▶ _What you have to do_
The listing should be printed again without a single change.

====== Given data

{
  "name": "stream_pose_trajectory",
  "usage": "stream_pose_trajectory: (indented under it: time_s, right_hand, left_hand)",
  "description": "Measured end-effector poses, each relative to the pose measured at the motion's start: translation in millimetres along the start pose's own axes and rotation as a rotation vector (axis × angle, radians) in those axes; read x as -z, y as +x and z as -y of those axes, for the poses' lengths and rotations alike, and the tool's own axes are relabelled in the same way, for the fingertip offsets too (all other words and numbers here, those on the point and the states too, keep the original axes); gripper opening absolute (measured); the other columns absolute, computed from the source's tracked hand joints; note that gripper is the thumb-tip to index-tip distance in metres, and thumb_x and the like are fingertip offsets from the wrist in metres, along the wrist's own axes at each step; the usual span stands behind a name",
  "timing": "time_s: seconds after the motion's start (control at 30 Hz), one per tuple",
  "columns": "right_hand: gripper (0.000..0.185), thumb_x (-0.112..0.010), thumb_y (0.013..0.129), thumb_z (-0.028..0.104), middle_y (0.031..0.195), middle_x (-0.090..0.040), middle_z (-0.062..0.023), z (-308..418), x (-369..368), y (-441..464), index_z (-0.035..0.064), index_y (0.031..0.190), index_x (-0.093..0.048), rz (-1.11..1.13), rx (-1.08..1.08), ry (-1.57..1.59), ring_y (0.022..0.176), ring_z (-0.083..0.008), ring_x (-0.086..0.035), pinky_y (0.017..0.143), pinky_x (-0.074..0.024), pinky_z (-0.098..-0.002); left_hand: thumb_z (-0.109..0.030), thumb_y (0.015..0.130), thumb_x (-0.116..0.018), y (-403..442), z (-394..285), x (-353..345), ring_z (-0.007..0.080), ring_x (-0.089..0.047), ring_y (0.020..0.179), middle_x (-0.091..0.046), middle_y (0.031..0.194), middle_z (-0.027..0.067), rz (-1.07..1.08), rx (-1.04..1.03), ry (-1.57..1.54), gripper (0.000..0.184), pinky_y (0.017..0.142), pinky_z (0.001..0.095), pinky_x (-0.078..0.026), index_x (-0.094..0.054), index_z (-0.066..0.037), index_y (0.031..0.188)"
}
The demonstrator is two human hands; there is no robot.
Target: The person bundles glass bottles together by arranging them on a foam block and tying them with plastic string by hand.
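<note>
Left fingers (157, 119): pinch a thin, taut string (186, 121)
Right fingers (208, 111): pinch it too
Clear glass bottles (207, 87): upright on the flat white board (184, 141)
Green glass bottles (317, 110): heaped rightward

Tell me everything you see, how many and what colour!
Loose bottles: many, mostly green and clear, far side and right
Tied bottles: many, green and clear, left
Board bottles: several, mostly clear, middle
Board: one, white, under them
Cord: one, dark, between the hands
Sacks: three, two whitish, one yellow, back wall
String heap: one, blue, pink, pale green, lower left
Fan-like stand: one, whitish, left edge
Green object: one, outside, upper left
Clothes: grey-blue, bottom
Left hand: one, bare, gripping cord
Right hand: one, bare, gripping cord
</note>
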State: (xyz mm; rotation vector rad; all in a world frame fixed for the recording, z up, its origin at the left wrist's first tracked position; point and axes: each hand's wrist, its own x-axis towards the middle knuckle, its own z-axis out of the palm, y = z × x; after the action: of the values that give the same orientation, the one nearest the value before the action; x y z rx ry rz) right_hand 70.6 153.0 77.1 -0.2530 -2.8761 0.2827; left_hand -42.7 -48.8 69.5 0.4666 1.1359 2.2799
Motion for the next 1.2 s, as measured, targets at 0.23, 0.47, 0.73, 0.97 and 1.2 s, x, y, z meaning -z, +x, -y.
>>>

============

▶ _Answer below_
{
  "name": "stream_pose_trajectory",
  "usage": "stream_pose_trajectory: (indented under it: time_s, right_hand, left_hand)",
  "description": "Measured end-effector poses, each relative to the pose measured at the motion's start: translation in millimetres along the start pose's own axes and rotation as a rotation vector (axis × angle, radians) in those axes; read x as -z, y as +x and z as -y of those axes, for the poses' lengths and rotations alike, and the tool's own axes are relabelled in the same way, for the fingertip offsets too (all other words and numbers here, those on the point and the states too, keep the original axes); gripper opening absolute (measured); the other columns absolute, computed from the source's tracked hand joints; note that gripper is the thumb-tip to index-tip distance in metres, and thumb_x and the like are fingertip offsets from the wrist in metres, along the wrist's own axes at each step; the usual span stands behind a name",
  "timing": "time_s: seconds after the motion's start (control at 30 Hz), one per tuple",
  "columns": "right_hand: gripper (0.000..0.185), thumb_x (-0.112..0.010), thumb_y (0.013..0.129), thumb_z (-0.028..0.104), middle_y (0.031..0.195), middle_x (-0.090..0.040), middle_z (-0.062..0.023), z (-308..418), x (-369..368), y (-441..464), index_z (-0.035..0.064), index_y (0.031..0.190), index_x (-0.093..0.048), rz (-1.11..1.13), rx (-1.08..1.08), ry (-1.57..1.59), ring_y (0.022..0.176), ring_z (-0.083..0.008), ring_x (-0.086..0.035), pinky_y (0.017..0.143), pinky_x (-0.074..0.024), pinky_z (-0.098..-0.002); left_hand: thumb_z (-0.109..0.030), thumb_y (0.015..0.130), thumb_x (-0.116..0.018), y (-403..442), z (-394..285), x (-353..345), ring_z (-0.007..0.080), ring_x (-0.089..0.047), ring_y (0.020..0.179), middle_x (-0.091..0.046), middle_y (0.031..0.194), middle_z (-0.027..0.067), rz (-1.07..1.08), rx (-1.04..1.03), ry (-1.57..1.54), gripper (0.000..0.184), pinky_y (0.017..0.142), pinky_z (0.001..0.095), pinky_x (-0.078..0.026), index_x (-0.094..0.054), index_z (-0.066..0.037), index_y (0.031..0.188)"
}
The demonstrator is two human hands; there is no robot.
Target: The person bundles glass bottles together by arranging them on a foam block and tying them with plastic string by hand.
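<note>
Left fingers (157, 119): pinch a thin, taut string (186, 121)
Right fingers (208, 111): pinch it too
Clear glass bottles (207, 87): upright on the flat white board (184, 141)
Green glass bottles (317, 110): heaped rightward

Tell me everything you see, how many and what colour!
Loose bottles: many, mostly green and clear, far side and right
Tied bottles: many, green and clear, left
Board bottles: several, mostly clear, middle
Board: one, white, under them
Cord: one, dark, between the hands
Sacks: three, two whitish, one yellow, back wall
String heap: one, blue, pink, pale green, lower left
Fan-like stand: one, whitish, left edge
Green object: one, outside, upper left
Clothes: grey-blue, bottom
Left hand: one, bare, gripping cord
Right hand: one, bare, gripping cord
</note>
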State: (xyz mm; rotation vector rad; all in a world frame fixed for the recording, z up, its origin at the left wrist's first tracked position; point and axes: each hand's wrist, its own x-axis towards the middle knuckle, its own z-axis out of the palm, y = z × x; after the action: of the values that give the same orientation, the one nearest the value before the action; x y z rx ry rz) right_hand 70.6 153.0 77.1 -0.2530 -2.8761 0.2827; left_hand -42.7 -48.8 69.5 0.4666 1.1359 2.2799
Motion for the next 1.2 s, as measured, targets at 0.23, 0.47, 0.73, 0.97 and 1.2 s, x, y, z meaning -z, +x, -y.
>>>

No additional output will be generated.